Hay quien dice que la madre de los hijos de Phil Campbell no está muy contenta con eso de The Bastard Sons. Sea cierto o exageración, nada como trabajar en familia para recuperar esas canciones de las que ha comido todo el clan durante los 30 años que el guitarrista ha militado en los sagrados Motörhead. No se trata bajo ningún concepto de una banda de tributo, ya que la formación cuenta con dos discos largos y un primer EP de presentación. En sus canciones propias Phil da rienda suelta a su vertiente más rockera y clásica.

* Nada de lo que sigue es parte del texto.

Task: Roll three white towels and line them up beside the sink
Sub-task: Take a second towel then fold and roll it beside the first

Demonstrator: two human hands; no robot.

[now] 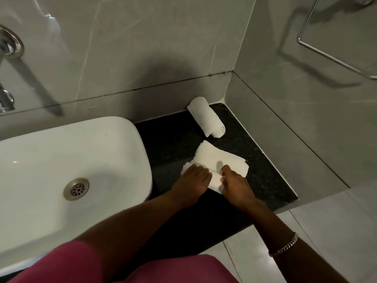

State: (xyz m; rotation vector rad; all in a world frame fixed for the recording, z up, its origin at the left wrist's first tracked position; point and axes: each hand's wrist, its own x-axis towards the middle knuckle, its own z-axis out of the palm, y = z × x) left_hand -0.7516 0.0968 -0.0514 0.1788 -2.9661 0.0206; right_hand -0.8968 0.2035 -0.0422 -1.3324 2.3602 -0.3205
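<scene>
On the black stone counter (263,166) to the right of the white sink (61,160), both hands press on a partly rolled white towel (220,160). The left hand (191,182) lies flat, palm down, fingers together and stretched over the left end of the rolled part. The right hand (234,184) is curled over the right end of the roll, fingertips tucked against the cloth, so it grips the roll rather than lying flat. The roll sits at the near edge of the towel; the unrolled remainder stays flat on the counter beyond the hands, reaching toward the far wall. Farther back, near the corner where the grey tiled walls meet, a finished rolled towel (206,117) lies on the counter, its far end against the wall and its spiral end facing near and right, apart from the one under the hands. A metal bracelet (285,246) circles the right wrist, and a pink garment (81,264) fills the near edge.
</scene>
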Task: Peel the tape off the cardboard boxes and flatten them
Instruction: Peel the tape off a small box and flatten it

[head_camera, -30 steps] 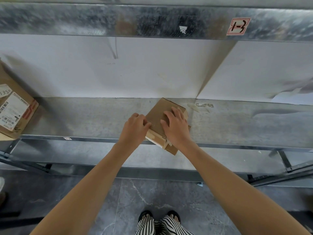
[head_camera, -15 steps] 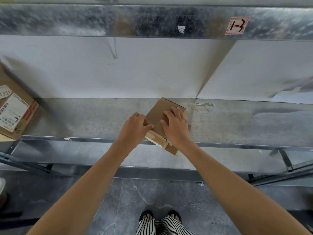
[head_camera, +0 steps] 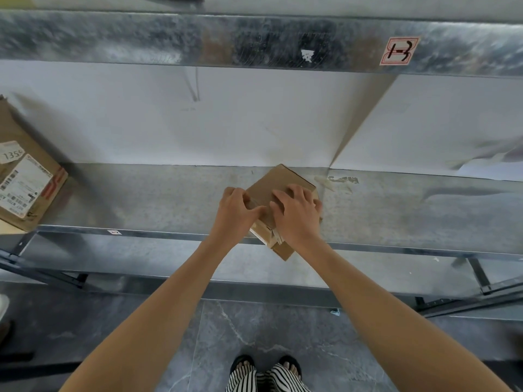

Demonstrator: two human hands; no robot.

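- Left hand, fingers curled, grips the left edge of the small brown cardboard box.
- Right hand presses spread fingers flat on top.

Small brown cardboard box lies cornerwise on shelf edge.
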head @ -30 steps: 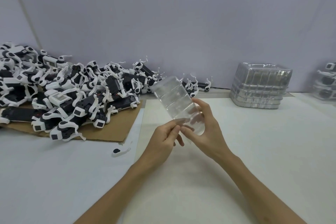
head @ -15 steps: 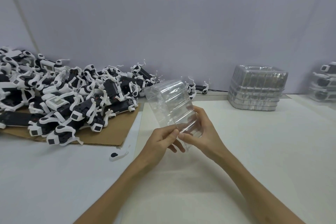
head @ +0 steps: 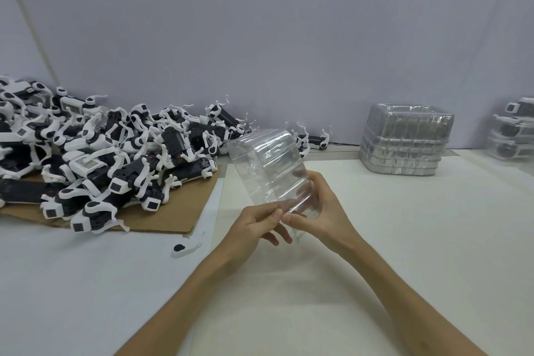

Angelus Apatrida no tuvieron que compartir escenario con los endiosados Bring Me the Horizon como ya pasó en el Resurrection Fest, así que pudieron descargar a gusto toda su metralleta de balazos Thrash. Los de Albacete son capaces de sobrevivir a cualquier piedra en el camino -incluso si ésta es televisiva- y abordan en breve una gira por Estados Unidos como cabezas de cartel. Será en febrero de 2013 y gracias a la cantidad de fechas que tienen firmadas hasta entonces llegarán en un óptimo estado de forma a su cita con el público norteamericano. El cuarteto ha conseguido algo tan difícil en España como que nadie hable mal de ellos, todos reconozcan sus méritos e incluso unos y otras saquemos algo de orgullo patrio cuando vemos que son capaces de jugar en las grandes ligas.

Para satisfacción generalizada de la audiencia, Doro prioriza el repertorio de Warlock respecto al suyo en solitario, al menos en las presentaciones que le estamos viendo en este verano de festivales como el Rock Imperium, donde también actuó. Al inicial ‘I rule the ruins’ siguieron otros clásicos de los alemanes como ‘Burning the witches’, ‘Fight for rock’, ‘Metal racer’, ‘Für immer’, ‘Hellbound’, ‘All we are’ y ‘Eartshaker rock’. Y para completar la visión de una trayectoria de décadas, la rubia vocalista introdujo en la lista sus más personales ‘Revenge’, ‘Raise your fist in the air’ y ‘All for metal’.

Tras la depuración y/o cancelación de su histórico bajista Dave Ellefson, Megadeth no parece haber acusado el golpe. El impulso que les da la guitarra de Kiko Loureiro ha convertido a la formación en un modélico ejemplo de lo que vendría a ser la música clásica del Metal. Hay que entender esta acepción como la referida a aquellas bandas con una solvencia técnica y capacidad de composición que sobrepasa los límites del tiempo y el estilo. Una de esas propuestas que terminarán siendo aceptadas masivamente, como en su día pasó con AC/DC, Metallica o Motörhead.

Hay que ser divo -y habérselo ganado- para soltar esto en mitad de su concierto en referencia a la prueba de sonido de Judas Priest, que se efectuaba en paralelo. Palabras de Mustaine, «te rogamos, óyenos»: «La última noche de la gira -llegamos hasta la última puta noche- y un gilipollas en el escenario de al lado tiene que empezar a tocar mientras estamos nosotros. Qué jodidamente patético, qué pedazo de mierda amateur eres. ¿Podemos seguir ya? Puto payaso”.

Judas Priest se hicieron acreedores del beneplácito general del público asistente al Parc de Can Zam con una actuación soberbia, realzada por ese mágico momento en que la tarde se convierte en noche y los efectos visuales ganan en espectacularidad. Por supuesto, la noticia a escala global fue la presencia del guitarrista Glenn Tipton en tres de las cuatro canciones de los bises -las otras dos fueron ‘Electric eye’ y ‘Hell bent for leather’-. El músico, afectado de Parkinson, se atrevió con los inmortales ‘Metal Gods’, ‘Breaking The Law’ y ‘Living After Midnight’.

En cuanto a Rob Halford, lo suyo es un caso de estudio sobre cómo envejecer dignamente en el mundo del espectáculo. Su figura ya está siendo aceptada y reivindicada por las elites culturales, siempre tan snobs, pero bienvenida sea esta canonización mediática tan tardía como merecida.

El caso de D.A.D. en nuestro país resulta bien curioso. Lejos de ser populares o una referencia básica en el imaginario de los heavies nacionales, los daneses conservan un halo de banda de culto que les viene muy bien cuando se trata de completar potentes carteles como el de Santa Coloma. Canciones emblemáticas como ‘Slipping my day away’ o ‘I won’t cut muy hair’ lucieron mejor cuando ya no quedaban más bandas de música que fueran a ofrecer sus canciones originales en el Rock Fest. Después de su show llegarían las versiones de AC/DC de The Wires y la sesión de los Pretty Hard Djs, pero Dysneyland After Dark echaron el cierre del Rock Tent con una elegancia nórdica que habría merecido mejor horario.